Your task:
For the data below, give again exactly the lines from the one containing "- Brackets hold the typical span" through the one containing "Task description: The", both ends included, and no others.

Excerpted data:
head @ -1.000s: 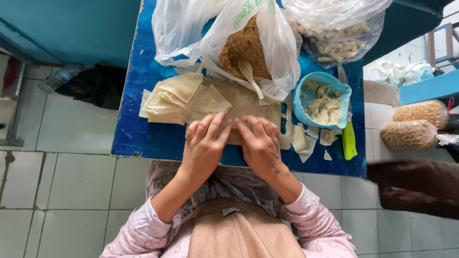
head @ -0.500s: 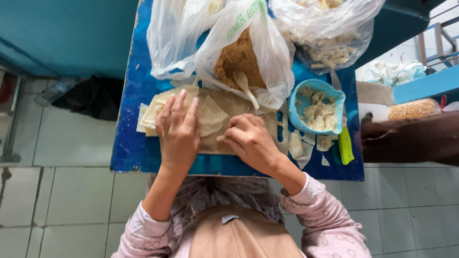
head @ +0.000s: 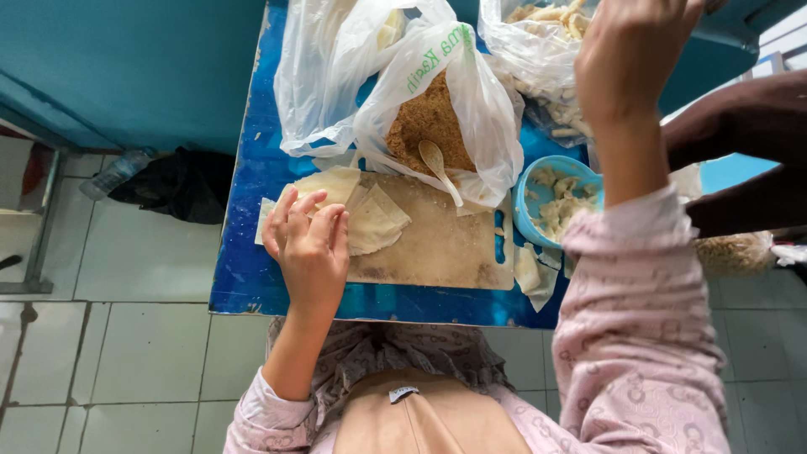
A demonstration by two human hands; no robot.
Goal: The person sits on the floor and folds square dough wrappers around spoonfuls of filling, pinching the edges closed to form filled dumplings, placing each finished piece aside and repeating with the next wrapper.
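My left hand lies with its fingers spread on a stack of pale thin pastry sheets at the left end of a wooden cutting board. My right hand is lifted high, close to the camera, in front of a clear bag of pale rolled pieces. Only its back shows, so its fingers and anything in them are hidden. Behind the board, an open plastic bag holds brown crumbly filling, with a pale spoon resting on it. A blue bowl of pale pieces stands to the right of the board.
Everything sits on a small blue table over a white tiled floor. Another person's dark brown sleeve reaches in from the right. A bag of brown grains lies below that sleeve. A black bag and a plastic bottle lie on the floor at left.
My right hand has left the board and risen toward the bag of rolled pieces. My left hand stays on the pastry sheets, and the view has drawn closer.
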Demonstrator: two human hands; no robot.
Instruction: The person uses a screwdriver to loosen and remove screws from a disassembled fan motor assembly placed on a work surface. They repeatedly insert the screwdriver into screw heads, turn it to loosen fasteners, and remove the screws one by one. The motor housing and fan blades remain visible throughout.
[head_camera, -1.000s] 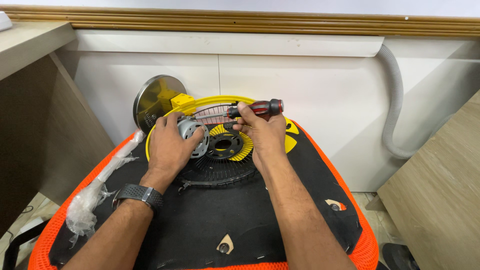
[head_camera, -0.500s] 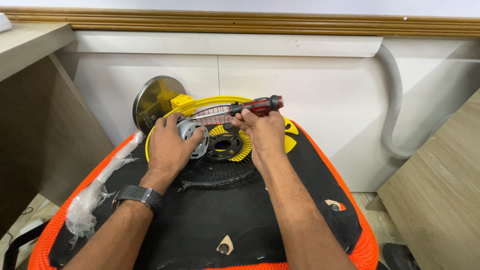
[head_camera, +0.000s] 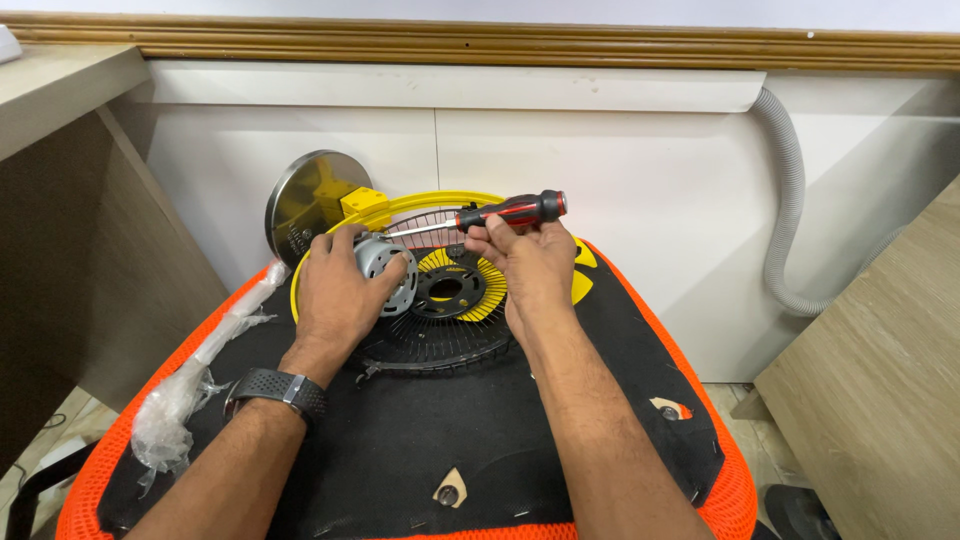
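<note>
Red and black plastic marks the handle of the screwdriver (head_camera: 510, 212) that we see pinched in the curled fingers of the right hand (head_camera: 530, 270), just above the middle of the frame; the hand is closed around the handle's lower end, and the thin metal shaft runs left from it toward the silver motor (head_camera: 385, 270). The left hand (head_camera: 335, 300) is cupped over that motor, its fingers wrapped round the left side and its thumb lying across the front, so the hand is closed on it. A dark watch (head_camera: 280, 392) sits on the left wrist. Under and between both hands lies a round black fan grille (head_camera: 440, 340) with a yellow ring and a black hub at its centre, and behind it a yellow wire guard (head_camera: 430, 203) curves over the top. Just to the upper left of the left hand a yellow block joins a round grey metal base plate (head_camera: 300, 200), which stands tilted against the white wall panel (head_camera: 600, 170). All of these rest on the black seat of a chair with an orange mesh edge (head_camera: 700, 400) that fills the lower half of the frame. A crumpled clear plastic wrap (head_camera: 180, 400) lies along the left edge of the seat. A grey corrugated hose (head_camera: 790, 200) hangs down the wall at the right, and a wooden desk (head_camera: 60, 90) stands at the upper left.
</note>
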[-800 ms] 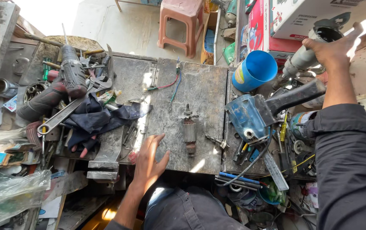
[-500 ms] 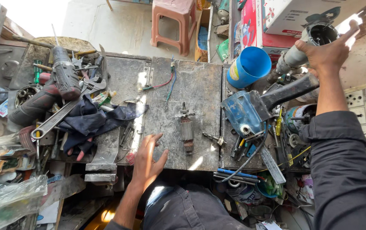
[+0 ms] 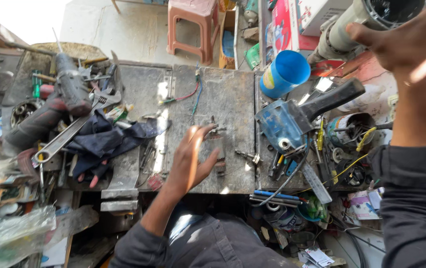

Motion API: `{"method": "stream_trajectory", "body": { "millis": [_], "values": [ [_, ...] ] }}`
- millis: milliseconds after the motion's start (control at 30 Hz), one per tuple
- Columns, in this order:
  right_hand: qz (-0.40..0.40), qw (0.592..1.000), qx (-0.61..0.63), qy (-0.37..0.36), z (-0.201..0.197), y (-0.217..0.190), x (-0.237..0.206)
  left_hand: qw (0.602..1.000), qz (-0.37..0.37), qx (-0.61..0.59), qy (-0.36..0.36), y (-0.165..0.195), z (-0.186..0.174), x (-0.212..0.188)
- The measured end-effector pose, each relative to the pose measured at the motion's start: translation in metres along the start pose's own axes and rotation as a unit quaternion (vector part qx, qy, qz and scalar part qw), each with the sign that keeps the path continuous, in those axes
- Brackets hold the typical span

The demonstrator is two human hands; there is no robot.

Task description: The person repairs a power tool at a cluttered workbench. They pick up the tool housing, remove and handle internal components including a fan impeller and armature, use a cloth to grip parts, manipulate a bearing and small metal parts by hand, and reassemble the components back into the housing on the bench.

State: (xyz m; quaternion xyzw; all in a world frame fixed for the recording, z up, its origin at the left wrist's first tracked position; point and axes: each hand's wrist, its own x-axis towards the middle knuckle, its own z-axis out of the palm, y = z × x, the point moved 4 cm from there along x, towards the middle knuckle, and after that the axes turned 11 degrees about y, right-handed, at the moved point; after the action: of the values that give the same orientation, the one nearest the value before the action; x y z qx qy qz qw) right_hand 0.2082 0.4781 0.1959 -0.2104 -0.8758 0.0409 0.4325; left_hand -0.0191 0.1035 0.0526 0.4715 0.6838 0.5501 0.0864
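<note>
My right hand [image 3: 406, 39] is raised at the top right, wrapped round a grey cylindrical power tool [image 3: 347, 30] whose dark open end faces the camera. My left hand [image 3: 190, 159] hovers with fingers spread above the grey metal bench top [image 3: 228, 94] and holds nothing. Its fingertips are next to a small metal part [image 3: 221, 149] lying on the bench, which they partly hide. A blue angle grinder [image 3: 285, 126] with a black handle lies just right of that part.
A blue plastic cup [image 3: 285, 73] lies tipped behind the grinder. A large wrench [image 3: 71, 131], a dark cloth [image 3: 108, 141] and a dark drill [image 3: 69, 89] crowd the left side. Screwdrivers and cables clutter the right edge. A pink stool [image 3: 190, 25] stands beyond the bench.
My right hand has lifted the grey tool higher and closer to the camera. My left hand has moved forward over the bench toward the small metal part.
</note>
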Motion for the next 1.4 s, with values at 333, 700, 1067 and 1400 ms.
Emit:
{"method": "stream_trajectory", "body": {
  "millis": [333, 700, 1067, 1400],
  "values": [
    [0.003, 0.968, 0.229, -0.107, 0.081, -0.194, 0.001, 0.993, 0.111, -0.035, 0.034, -0.017, -0.015, 0.083],
    [-0.021, 0.905, 0.372, -0.205, 0.174, -0.302, -0.069, 0.993, -0.069, -0.089, 0.046, -0.079, -0.051, 0.001],
    [-0.052, 0.877, 0.412, -0.240, 0.191, -0.277, -0.089, 0.996, -0.015, 0.015, 0.087, -0.094, -0.035, -0.004],
    [0.208, 0.973, -0.074, -0.066, 0.169, -0.050, -0.094, 0.990, 0.078, 0.082, 0.081, -0.086, -0.018, -0.021]
  ]
}}
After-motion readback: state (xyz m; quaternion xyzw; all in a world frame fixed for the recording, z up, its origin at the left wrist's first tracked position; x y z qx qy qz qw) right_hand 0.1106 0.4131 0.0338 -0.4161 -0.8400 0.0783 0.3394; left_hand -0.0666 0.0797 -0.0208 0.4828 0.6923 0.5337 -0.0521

Task result:
- Brackets hold the typical span

The demonstrator is two human hands; there is no robot.

Task description: The person repairs a power tool at a cluttered workbench. They pick up the tool housing, remove and handle internal components including a fan impeller and armature, use a cloth to grip parts, manipulate a bearing and small metal parts by hand, and reassemble the components back into the housing on the bench.

No additional answer text is required.